=== WHAT YOU HAVE TO DO ===
Having found the line containing "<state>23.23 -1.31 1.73" in the data below, reproduce that line and each one after it to the end, exactly, and include nothing else.

Start of Block

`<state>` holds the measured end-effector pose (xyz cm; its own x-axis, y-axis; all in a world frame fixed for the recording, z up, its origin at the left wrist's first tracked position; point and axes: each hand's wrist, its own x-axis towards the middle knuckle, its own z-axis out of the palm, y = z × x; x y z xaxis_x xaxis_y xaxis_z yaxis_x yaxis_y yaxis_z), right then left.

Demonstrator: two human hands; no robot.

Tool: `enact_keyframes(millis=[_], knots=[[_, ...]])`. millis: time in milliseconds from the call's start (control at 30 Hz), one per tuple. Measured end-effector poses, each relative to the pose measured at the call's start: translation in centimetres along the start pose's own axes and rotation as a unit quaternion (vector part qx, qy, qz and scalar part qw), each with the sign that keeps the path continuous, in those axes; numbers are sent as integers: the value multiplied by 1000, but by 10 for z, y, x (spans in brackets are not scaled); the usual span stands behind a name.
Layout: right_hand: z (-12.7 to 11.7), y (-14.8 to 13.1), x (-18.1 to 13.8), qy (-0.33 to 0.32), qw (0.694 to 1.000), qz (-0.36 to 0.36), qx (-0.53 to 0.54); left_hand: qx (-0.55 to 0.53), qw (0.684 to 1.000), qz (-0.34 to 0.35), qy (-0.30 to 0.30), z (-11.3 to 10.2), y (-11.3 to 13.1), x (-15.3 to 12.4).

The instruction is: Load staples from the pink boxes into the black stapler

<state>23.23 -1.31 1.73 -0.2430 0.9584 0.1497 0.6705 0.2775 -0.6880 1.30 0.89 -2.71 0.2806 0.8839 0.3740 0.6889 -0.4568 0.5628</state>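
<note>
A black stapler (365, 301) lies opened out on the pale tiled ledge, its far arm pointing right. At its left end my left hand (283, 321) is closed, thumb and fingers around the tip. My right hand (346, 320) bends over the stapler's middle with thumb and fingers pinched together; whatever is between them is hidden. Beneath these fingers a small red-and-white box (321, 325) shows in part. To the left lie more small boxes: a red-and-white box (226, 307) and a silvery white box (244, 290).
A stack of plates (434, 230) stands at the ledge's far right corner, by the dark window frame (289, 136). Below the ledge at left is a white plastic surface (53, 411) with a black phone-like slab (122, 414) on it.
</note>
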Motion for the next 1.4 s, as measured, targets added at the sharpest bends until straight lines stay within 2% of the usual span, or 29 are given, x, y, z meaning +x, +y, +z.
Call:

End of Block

=== TASK SOLUTION ===
<state>23.23 -1.31 1.73 -0.2430 0.9584 0.1497 0.6705 0.2775 -0.6880 1.30 0.89 -2.71 0.2806 0.8839 0.3740 0.6889 -0.4568 0.5628</state>
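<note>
A black stapler (365, 301) lies opened out on the pale tiled ledge, its far arm pointing right. At its left end my left hand (283, 321) is closed, thumb and fingers around the tip. My right hand (346, 320) bends over the stapler's middle with thumb and fingers pinched together; whatever is between them is hidden. Beneath these fingers a small red-and-white box (321, 325) shows in part. To the left lie more small boxes: a red-and-white box (226, 307) and a silvery white box (244, 290).
A stack of plates (434, 230) stands at the ledge's far right corner, by the dark window frame (289, 136). Below the ledge at left is a white plastic surface (53, 411) with a black phone-like slab (122, 414) on it.
</note>
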Motion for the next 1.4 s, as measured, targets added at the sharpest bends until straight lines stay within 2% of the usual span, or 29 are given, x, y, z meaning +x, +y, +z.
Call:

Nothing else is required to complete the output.